Re: [Python-Dev] PEP 393 Summer of Code Project

Aug. 24, 2011

      On 8/24/2011 1:45 PM, Victor Stinner wrote:
...
Le 24/08/2011 02:46, Terry Reedy a écrit :
...
I don't think that using UTF-16 with surrogate pairs is really a big
problem. A lot of work has been done to hide this. For example,
repr(chr(0x10ffff)) now displays '\U0010ffff' instead of two characters.
Ezio fixed recently str.is*() methods in Python 3.2+.
I greatly appreciate that he did.

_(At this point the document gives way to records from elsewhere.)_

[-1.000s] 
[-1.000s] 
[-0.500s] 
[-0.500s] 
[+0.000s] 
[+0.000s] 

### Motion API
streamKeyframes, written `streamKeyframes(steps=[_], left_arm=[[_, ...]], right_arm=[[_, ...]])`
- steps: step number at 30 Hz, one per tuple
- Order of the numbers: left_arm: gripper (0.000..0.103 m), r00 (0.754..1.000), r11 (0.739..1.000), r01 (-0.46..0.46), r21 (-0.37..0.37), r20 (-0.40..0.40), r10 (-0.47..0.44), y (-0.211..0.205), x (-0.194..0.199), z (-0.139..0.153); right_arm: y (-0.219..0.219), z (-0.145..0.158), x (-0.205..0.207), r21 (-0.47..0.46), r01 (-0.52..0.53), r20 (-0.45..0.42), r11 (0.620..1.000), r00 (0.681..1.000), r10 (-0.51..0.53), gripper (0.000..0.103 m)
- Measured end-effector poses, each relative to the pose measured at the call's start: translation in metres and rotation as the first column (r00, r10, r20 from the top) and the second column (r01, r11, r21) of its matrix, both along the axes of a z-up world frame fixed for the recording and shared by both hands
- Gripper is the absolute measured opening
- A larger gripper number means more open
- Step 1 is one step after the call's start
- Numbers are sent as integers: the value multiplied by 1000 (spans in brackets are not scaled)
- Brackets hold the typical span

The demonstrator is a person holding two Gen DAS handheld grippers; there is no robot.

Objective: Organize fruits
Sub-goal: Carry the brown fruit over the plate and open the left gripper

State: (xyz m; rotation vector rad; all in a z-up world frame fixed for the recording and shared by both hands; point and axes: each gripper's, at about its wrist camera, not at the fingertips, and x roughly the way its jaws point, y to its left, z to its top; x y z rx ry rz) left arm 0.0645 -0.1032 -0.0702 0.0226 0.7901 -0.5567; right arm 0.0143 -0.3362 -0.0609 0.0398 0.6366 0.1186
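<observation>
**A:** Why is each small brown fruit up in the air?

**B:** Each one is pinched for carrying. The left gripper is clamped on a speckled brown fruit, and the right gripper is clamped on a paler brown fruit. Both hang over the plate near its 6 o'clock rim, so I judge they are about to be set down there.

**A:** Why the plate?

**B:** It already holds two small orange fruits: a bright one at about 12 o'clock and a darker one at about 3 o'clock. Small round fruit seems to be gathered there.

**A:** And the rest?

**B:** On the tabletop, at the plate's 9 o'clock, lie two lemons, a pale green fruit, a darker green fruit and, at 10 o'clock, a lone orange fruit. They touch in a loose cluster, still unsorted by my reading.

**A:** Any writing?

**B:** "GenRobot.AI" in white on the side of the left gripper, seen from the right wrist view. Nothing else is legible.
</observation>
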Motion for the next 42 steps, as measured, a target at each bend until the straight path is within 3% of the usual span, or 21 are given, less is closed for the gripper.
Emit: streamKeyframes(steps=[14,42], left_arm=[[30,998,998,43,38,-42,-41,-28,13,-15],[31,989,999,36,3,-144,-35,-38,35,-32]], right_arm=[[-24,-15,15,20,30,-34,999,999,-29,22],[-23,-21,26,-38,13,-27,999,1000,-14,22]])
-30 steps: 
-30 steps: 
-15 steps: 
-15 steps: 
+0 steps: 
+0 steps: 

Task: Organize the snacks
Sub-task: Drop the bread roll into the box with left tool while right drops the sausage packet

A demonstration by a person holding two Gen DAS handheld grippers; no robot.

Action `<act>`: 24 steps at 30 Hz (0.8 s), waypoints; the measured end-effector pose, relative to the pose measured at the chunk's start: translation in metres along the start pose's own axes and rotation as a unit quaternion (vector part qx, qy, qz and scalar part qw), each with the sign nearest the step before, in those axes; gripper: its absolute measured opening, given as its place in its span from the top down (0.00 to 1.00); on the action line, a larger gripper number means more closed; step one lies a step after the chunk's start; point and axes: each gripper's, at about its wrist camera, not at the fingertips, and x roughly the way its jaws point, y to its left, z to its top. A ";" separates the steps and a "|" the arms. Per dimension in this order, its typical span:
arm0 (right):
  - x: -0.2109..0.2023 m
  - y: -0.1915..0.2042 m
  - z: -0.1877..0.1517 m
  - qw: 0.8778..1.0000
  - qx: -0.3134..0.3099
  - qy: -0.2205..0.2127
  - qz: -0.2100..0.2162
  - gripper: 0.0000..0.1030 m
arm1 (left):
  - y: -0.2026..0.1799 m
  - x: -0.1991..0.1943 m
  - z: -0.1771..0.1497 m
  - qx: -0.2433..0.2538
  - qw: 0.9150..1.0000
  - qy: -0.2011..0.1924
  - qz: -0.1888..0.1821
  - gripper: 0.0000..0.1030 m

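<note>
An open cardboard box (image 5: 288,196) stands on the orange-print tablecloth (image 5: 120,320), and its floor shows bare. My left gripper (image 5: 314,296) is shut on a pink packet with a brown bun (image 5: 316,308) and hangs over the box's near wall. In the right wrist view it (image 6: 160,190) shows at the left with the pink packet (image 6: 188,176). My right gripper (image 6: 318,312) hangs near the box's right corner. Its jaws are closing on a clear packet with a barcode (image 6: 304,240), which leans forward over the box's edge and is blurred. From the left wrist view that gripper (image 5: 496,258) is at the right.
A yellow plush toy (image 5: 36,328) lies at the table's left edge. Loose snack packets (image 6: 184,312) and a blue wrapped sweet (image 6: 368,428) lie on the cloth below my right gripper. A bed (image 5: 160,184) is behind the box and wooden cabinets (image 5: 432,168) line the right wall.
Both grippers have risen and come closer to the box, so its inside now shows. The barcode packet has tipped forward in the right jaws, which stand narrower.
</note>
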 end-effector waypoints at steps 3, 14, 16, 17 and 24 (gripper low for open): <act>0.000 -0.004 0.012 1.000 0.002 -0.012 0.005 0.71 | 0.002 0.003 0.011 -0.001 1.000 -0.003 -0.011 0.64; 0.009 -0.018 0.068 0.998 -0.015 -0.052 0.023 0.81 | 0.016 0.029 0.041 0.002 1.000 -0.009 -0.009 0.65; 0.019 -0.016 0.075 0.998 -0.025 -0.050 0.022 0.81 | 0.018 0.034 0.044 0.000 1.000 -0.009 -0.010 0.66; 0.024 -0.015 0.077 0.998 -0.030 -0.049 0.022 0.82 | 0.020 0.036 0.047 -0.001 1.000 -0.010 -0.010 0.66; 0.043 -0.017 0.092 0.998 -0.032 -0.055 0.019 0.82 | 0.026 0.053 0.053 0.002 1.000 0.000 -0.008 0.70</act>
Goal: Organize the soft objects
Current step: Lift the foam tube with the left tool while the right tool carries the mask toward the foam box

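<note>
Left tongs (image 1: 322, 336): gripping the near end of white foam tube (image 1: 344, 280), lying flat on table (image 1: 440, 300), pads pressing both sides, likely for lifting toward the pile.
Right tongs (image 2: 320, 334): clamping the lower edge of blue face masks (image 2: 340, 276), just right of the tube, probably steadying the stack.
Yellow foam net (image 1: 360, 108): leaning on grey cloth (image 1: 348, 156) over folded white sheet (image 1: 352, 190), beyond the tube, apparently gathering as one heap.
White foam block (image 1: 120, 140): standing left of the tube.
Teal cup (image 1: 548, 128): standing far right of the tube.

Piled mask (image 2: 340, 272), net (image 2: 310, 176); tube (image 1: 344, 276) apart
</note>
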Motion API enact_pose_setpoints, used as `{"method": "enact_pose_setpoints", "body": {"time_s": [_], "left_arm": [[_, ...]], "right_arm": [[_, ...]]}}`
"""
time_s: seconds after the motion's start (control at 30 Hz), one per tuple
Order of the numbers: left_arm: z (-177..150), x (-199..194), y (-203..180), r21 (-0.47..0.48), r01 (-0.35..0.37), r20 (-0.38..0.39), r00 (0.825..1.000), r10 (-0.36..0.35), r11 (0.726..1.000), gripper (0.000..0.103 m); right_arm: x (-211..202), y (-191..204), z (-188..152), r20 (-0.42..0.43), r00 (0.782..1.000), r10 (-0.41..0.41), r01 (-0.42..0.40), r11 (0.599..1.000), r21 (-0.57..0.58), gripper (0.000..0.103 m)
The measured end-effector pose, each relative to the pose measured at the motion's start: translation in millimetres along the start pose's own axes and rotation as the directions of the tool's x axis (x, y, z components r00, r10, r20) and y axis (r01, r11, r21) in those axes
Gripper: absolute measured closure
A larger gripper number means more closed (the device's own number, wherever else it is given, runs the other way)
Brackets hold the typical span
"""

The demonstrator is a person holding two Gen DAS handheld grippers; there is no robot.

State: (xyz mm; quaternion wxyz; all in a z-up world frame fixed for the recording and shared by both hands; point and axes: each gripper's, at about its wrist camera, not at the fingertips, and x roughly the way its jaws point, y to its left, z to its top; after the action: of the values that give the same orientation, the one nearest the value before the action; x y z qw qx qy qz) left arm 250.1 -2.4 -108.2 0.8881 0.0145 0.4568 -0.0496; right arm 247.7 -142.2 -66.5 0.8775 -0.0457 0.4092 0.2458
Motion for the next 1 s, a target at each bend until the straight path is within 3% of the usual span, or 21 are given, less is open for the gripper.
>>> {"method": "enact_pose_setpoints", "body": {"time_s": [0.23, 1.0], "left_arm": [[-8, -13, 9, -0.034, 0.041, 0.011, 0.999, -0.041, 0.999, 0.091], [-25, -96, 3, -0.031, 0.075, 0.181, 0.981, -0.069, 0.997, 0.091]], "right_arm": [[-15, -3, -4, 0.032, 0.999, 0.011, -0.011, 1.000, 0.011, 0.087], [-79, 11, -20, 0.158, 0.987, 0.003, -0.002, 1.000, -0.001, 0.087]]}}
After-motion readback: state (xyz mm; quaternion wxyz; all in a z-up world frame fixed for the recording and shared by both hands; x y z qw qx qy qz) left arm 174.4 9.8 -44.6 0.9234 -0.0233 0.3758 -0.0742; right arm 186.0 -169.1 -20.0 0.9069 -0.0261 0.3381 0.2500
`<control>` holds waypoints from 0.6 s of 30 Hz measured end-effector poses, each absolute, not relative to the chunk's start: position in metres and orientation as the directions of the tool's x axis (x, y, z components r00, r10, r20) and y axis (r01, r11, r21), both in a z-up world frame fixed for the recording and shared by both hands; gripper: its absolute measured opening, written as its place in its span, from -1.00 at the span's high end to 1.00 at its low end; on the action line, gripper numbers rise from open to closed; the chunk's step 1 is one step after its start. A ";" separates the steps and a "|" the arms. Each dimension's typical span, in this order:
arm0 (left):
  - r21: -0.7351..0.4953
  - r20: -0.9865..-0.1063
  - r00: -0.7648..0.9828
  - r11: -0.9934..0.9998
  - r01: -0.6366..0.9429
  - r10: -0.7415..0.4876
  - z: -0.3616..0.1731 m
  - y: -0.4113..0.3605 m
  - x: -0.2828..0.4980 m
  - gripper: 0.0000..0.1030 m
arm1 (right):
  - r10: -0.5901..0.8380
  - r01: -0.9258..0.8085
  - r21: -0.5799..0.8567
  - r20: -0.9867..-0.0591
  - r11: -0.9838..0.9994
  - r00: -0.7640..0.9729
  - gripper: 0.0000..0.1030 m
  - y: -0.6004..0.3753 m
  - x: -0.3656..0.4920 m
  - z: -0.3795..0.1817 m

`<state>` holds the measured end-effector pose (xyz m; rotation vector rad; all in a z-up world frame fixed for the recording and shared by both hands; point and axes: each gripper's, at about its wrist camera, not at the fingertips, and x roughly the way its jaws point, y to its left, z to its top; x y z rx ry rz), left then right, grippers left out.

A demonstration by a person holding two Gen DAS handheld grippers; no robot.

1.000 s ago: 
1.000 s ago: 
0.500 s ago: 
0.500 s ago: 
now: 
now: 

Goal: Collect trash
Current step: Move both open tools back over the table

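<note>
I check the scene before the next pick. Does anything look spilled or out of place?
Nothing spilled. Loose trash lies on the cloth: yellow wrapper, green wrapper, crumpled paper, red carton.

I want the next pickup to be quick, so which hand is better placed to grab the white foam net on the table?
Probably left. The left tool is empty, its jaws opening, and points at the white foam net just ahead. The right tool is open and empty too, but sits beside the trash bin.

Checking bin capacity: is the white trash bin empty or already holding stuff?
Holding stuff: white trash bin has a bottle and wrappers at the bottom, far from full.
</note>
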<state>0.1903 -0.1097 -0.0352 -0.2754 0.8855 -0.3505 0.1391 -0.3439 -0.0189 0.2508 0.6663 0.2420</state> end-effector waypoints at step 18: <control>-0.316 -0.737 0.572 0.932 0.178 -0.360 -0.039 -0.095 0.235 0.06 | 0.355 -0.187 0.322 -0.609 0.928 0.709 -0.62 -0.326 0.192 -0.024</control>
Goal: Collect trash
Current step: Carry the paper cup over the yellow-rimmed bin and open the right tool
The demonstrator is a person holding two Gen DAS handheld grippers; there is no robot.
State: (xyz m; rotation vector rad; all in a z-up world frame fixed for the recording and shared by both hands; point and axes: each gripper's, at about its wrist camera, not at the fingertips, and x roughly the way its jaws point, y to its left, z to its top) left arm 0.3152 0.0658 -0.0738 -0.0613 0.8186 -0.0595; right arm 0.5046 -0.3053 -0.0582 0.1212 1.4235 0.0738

The * (lower,upper,title) methods 
apparently are not fixed yet as the corresponding new tests are 
currently skipped for narrow builds.
...
For len(str): its a known problem, but if you really care of the number
of *character* and not the number of UTF-16 units, it's easy to
implement your own character_length() function. len(str) gives the
UTF-16 units instead of the number of character for a simple reason:
it's faster: O(1), whereas character_length() is O(n).
It is O(1) after a one-time O(n) preproccessing, which is the same  time 
order for creating the string in the first place.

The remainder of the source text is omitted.